Practical thoughts; Have you looked at other sources of funding e.g. the Directory of Grant Making Trusts (all sorts of eccentric and very specific sources of funds in there, may hit your case, may well not, worth a look), also support from 'old boys and girls', any other charitable foundations?
Have you talked to the school about what score your dd actually achieved? If they go up to 100% bursary for the brightest, why are you not being offered 100%? Is it that she did very well indeed but not truly exceptionally? Or is it that they judge you could pay more than you think you can? Is it worth discussing that, if only so that you understand?
Have you looked at options from 11 and can you work towards a full scholarship, or bursary combination for that stage, if you think she would really benefit?

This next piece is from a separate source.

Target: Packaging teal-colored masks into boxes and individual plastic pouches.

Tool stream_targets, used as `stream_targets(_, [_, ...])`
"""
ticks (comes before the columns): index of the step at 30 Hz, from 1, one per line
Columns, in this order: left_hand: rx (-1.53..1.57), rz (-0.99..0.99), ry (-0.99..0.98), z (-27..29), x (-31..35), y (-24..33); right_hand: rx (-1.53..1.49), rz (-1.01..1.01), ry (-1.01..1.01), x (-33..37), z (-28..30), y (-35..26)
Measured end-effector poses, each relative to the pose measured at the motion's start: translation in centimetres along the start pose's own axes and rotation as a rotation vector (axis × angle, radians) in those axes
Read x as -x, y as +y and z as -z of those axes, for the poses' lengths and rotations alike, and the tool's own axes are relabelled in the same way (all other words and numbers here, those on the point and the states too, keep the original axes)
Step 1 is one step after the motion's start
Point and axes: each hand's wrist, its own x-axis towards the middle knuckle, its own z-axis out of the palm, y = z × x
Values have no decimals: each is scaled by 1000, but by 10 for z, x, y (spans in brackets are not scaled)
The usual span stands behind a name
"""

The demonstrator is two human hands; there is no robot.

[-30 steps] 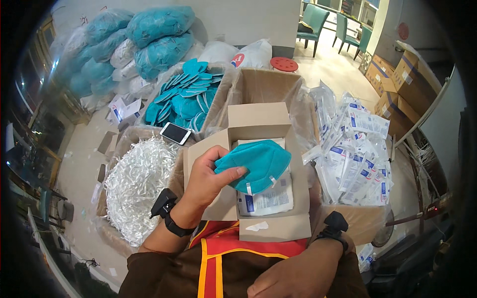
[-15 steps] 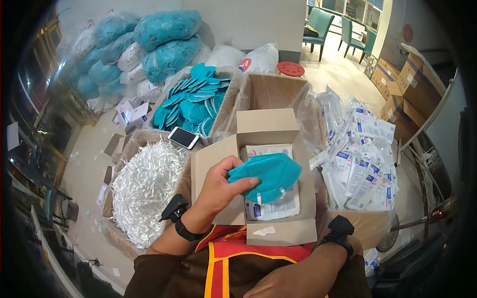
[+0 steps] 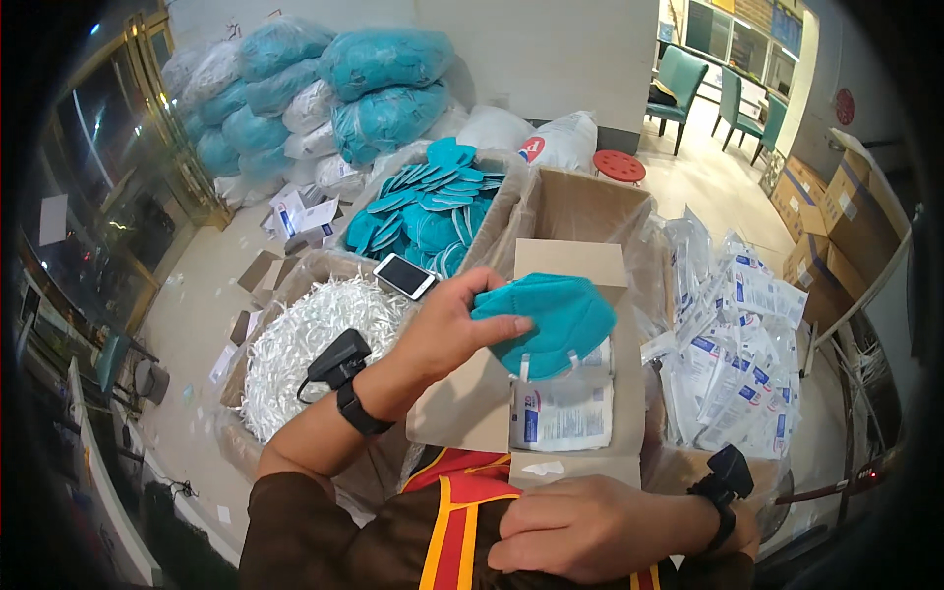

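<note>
My left hand [image 3: 457, 329] grips a teal folded face mask [image 3: 559, 329] at its left edge, thumb on the near face. Whether it is one mask or a small stack I cannot tell. Two white tabs hang from its lower edge. It is held up over an open cardboard box [image 3: 568, 261], in which printed white packets [image 3: 562, 418] lie flat. Close against my body, below the box's front flap, is my right hand [image 3: 556, 526] with its fingers curled in; their tips are hidden.
Left of the box, a carton of white strips [image 3: 305, 344] stands near a phone [image 3: 404, 276]. Behind is a carton of loose teal masks [image 3: 433, 211]; to the right, a heap of packets [image 3: 733, 364]. Stuffed bags [image 3: 388, 59] are piled by the wall.
My view has swung left, so the scene sits further right and lower. My left hand still holds the mask, a little higher above the box. My right hand has come up with fingers curled.
</note>
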Motion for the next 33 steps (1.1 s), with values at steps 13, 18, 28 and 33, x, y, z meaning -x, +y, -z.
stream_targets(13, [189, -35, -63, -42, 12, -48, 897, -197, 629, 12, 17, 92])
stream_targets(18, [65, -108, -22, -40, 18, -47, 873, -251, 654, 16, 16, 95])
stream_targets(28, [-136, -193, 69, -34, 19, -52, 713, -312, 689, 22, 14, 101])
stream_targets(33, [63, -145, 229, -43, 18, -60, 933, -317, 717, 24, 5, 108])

Can you think about how you can use any money you would have put towards the fees to provide extra-curricular activities, tuition, interesting days out etc? She could achieve a lot by being stretched in these ways, adding breadth as well as some depth, without seeing it as 'school', so possibly having more fun and feeling less pressured or competitive (and if you're going to say she thrives on being driven, well, you can do that too, through music lessons, maths tuition etc).
Essentially work with what you have a be positive, bitterness will eat you and doesn't sound all that well-founded anyway. Presumably the other family's bursary would not have been transferred to your dd, at best it might have been divided between all the bursary recipients, or, it would have gone to the next child down the list. The school has criteria, that family met them. The school is not omniscient, no-one is, nothing is perfectly fair.